## Task
Only the lines containing the string "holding" are needed; copy all of them from the listing.

## The input
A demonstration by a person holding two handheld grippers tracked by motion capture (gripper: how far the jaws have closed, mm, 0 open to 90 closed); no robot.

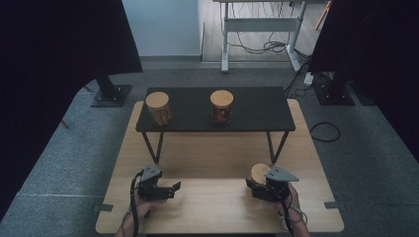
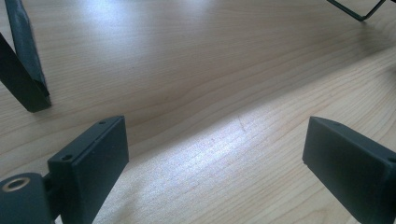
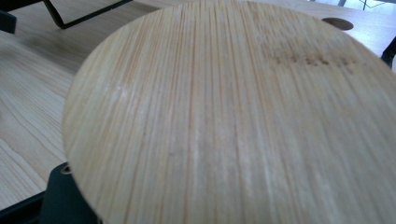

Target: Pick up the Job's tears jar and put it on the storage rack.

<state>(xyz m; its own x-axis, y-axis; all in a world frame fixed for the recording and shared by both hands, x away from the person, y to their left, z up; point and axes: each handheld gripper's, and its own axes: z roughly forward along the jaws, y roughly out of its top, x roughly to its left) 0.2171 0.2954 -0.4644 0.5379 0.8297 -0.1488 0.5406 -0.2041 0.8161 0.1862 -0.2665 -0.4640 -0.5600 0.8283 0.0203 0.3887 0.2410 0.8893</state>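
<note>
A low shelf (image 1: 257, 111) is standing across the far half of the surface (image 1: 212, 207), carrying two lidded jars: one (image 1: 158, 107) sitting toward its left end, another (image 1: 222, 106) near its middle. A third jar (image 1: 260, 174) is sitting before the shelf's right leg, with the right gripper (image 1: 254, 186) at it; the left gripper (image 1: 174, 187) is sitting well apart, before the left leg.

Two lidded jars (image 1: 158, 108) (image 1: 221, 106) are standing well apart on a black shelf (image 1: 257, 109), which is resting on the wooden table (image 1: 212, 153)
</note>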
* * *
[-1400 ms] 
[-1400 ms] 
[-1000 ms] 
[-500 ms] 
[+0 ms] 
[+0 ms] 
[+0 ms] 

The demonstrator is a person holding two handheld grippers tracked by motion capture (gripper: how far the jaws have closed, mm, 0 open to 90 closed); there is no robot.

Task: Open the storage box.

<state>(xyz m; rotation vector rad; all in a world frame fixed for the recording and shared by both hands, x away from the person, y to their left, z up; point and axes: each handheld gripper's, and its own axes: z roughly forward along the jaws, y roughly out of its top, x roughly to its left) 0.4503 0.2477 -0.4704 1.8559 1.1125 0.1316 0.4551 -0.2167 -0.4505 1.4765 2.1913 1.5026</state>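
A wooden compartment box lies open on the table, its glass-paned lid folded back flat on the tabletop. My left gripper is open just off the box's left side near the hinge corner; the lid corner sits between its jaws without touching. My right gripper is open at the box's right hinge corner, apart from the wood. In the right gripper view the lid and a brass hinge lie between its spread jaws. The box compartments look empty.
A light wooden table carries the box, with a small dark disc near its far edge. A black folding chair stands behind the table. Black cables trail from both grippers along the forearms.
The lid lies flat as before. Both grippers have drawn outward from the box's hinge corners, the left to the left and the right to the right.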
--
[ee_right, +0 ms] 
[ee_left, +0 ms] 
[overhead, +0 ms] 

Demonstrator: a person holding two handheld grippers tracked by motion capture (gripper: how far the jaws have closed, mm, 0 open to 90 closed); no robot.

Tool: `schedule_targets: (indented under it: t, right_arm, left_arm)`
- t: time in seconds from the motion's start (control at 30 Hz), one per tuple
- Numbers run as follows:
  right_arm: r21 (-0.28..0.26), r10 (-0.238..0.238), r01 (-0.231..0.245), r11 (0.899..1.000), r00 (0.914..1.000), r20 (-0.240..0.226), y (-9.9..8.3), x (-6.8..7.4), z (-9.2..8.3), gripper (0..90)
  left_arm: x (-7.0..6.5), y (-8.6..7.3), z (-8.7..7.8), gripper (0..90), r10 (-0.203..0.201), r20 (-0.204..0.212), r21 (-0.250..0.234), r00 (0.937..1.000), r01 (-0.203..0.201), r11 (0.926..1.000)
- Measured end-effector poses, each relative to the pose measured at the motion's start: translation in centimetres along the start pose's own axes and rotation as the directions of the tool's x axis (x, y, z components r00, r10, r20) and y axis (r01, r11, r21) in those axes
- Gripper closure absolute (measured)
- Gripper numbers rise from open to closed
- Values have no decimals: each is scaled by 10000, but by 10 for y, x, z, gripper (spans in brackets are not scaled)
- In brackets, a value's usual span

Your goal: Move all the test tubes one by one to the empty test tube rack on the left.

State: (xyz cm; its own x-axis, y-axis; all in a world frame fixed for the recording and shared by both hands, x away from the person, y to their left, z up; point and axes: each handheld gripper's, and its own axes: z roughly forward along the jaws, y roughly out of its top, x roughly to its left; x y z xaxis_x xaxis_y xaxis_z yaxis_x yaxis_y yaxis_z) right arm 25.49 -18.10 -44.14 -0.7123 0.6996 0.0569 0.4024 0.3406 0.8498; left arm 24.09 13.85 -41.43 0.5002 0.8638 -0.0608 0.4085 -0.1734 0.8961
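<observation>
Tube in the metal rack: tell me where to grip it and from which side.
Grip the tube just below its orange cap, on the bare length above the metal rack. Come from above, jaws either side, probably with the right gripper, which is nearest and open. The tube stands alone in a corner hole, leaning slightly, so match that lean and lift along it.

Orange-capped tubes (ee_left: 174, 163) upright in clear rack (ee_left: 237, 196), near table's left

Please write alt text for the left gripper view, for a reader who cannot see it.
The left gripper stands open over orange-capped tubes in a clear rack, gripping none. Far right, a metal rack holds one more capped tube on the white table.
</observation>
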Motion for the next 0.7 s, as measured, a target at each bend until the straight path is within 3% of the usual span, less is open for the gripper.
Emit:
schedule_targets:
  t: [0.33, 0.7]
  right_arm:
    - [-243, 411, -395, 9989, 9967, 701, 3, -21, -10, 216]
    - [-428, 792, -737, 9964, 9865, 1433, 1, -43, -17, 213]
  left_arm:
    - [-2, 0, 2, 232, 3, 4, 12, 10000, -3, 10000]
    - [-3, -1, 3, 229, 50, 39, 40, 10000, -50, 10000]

## Finished exercise
A demonstration by a person holding two handheld grippers tracked by motion capture (gripper: how far the jaws have closed, mm, 0 open to 90 closed); no robot.
The demonstrator is a person holding two handheld grippers tracked by motion capture (gripper: how far the jaws have closed, mm, 0 open to 90 closed); there is no robot.
Demonstrator: a person holding two handheld grippers tracked by motion capture (gripper: how far the jaws have closed, mm, 0 open to 90 closed); no robot.

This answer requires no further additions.